Его глаза придирчиво обшарили помещение. Кроме нас с Аркашей, там находились еще две пожилые дамы.
Не найдя объекта, достойного внимания, седовласый убрал голову и закрыл за собой дверь.
— Видал этого типа? — спросил я Аркашу, который с исторических концепций Фуко уже постепенно переключился на психоанализ Лакана.
— Какого типа? — встрепенулся Аркаша. — Я никого не заметил.
— Да ходит тут один, — проворчал я. — Люди наукой занимаются, а он, старый мудак, девиц клеит.
Аркаша внимательно посмотрел на меня.
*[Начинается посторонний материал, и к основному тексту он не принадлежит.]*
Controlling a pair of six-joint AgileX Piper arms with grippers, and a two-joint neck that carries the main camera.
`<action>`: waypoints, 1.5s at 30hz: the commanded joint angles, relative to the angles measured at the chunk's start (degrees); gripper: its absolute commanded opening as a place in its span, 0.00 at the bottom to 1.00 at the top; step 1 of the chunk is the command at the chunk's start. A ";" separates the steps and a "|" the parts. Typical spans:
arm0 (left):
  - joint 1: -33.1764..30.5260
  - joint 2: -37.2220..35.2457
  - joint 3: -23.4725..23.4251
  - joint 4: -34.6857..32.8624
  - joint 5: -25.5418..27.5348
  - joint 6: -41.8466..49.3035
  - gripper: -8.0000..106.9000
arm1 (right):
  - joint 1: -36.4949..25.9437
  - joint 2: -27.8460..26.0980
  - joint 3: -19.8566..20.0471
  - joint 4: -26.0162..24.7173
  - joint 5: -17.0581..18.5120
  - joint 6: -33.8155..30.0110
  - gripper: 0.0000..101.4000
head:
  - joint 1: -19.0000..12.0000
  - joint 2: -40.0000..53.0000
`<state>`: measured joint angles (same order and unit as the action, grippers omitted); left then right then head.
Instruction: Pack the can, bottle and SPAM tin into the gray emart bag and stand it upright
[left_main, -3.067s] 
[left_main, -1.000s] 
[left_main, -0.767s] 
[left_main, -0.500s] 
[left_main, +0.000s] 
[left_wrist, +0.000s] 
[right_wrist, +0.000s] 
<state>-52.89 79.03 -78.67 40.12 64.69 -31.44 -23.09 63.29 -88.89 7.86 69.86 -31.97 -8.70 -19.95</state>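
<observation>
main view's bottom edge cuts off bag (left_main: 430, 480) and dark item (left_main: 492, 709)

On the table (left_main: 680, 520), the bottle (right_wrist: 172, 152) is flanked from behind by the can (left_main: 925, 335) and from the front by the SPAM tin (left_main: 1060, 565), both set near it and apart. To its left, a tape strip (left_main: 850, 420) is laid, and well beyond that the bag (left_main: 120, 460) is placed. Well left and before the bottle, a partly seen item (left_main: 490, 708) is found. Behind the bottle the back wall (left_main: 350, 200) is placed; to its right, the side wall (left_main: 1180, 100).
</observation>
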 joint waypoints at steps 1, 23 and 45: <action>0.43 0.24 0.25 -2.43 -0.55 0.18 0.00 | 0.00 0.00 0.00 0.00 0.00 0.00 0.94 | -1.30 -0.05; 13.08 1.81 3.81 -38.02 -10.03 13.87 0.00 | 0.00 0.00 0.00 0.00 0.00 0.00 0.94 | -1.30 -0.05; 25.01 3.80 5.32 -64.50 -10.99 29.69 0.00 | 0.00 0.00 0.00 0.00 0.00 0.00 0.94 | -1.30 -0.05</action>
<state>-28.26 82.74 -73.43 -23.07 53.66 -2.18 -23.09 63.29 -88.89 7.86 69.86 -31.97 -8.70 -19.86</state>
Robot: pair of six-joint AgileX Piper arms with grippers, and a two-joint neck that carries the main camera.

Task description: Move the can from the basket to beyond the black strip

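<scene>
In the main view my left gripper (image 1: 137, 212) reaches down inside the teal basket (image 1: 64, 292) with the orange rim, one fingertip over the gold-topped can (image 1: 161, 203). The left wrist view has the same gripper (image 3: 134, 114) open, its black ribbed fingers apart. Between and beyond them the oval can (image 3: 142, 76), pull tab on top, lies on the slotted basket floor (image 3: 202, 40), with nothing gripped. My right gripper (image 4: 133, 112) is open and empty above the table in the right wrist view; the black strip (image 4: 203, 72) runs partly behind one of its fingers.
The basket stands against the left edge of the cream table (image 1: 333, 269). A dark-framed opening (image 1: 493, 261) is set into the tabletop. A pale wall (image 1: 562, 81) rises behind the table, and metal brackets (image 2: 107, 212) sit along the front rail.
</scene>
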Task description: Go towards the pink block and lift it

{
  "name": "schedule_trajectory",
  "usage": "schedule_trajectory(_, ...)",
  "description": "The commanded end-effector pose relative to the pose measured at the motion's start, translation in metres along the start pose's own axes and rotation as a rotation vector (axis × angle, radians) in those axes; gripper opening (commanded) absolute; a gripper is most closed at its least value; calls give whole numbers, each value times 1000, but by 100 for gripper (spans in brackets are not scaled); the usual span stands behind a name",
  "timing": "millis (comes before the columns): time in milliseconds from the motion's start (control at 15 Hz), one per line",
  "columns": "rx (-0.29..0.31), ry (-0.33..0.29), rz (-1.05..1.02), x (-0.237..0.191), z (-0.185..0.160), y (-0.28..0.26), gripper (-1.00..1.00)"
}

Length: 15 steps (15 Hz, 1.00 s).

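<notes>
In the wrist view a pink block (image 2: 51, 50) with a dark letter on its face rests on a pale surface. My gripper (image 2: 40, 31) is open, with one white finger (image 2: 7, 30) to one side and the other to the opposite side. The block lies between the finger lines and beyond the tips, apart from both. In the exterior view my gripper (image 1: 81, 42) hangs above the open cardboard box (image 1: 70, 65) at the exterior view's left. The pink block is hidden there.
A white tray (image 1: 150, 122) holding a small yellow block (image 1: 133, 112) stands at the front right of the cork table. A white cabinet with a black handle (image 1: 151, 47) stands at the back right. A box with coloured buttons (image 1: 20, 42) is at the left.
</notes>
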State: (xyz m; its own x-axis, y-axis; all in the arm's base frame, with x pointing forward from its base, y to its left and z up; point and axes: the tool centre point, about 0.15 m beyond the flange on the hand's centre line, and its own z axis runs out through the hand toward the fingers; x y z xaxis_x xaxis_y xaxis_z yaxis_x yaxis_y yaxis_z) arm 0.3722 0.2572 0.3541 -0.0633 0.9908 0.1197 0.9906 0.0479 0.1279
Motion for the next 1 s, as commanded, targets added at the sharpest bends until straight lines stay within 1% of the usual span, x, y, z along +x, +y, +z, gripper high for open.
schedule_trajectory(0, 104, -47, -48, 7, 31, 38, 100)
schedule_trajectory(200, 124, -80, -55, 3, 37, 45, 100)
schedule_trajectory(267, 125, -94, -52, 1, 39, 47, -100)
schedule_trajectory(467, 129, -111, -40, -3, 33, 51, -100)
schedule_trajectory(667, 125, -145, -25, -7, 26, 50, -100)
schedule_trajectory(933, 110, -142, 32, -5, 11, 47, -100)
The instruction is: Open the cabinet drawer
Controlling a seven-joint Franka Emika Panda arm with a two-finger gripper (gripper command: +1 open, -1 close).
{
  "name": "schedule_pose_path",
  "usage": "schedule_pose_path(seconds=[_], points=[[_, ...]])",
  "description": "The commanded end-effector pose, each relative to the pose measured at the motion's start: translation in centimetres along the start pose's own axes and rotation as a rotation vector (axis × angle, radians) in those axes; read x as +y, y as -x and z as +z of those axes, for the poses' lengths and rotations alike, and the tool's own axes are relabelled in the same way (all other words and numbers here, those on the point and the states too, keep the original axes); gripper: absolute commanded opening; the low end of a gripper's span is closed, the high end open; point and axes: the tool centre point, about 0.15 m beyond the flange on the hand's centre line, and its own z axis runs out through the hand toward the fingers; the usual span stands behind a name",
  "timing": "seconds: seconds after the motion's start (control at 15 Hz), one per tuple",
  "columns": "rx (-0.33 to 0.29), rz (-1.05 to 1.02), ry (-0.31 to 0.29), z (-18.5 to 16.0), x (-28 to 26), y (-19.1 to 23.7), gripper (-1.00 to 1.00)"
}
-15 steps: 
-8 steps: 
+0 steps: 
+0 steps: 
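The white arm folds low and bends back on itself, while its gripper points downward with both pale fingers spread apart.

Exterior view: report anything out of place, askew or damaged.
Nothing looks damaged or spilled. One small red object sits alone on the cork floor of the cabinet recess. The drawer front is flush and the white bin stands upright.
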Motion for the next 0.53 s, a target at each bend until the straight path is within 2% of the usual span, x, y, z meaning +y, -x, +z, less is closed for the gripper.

Потом поднял указательный палец и назидательно сказал:
Стучит копытом,
Землю роет,
Пожилой
Сперматозоид…
Говорят, эти стихи написал один известный филолог. Возможно, он имел ввиду вовсе даже не актеров, а пожилых деятелей науки.
Кстати, о пожилых деятелях науки…
В университетские годы я все чаще стал замечать, что студенты на самом деле гораздо дисциплинированнее своих преподавателей. В самом деле, обнаженный человек, равный себе, которому не на что уповать, готов принимать смелые, неожиданные и ответственные решения. А вот профессор, пребывающий в плену идеалов и беспечно полагающийся на свою книжную мудрость, напротив, внутренне разболтан и легкомыслен.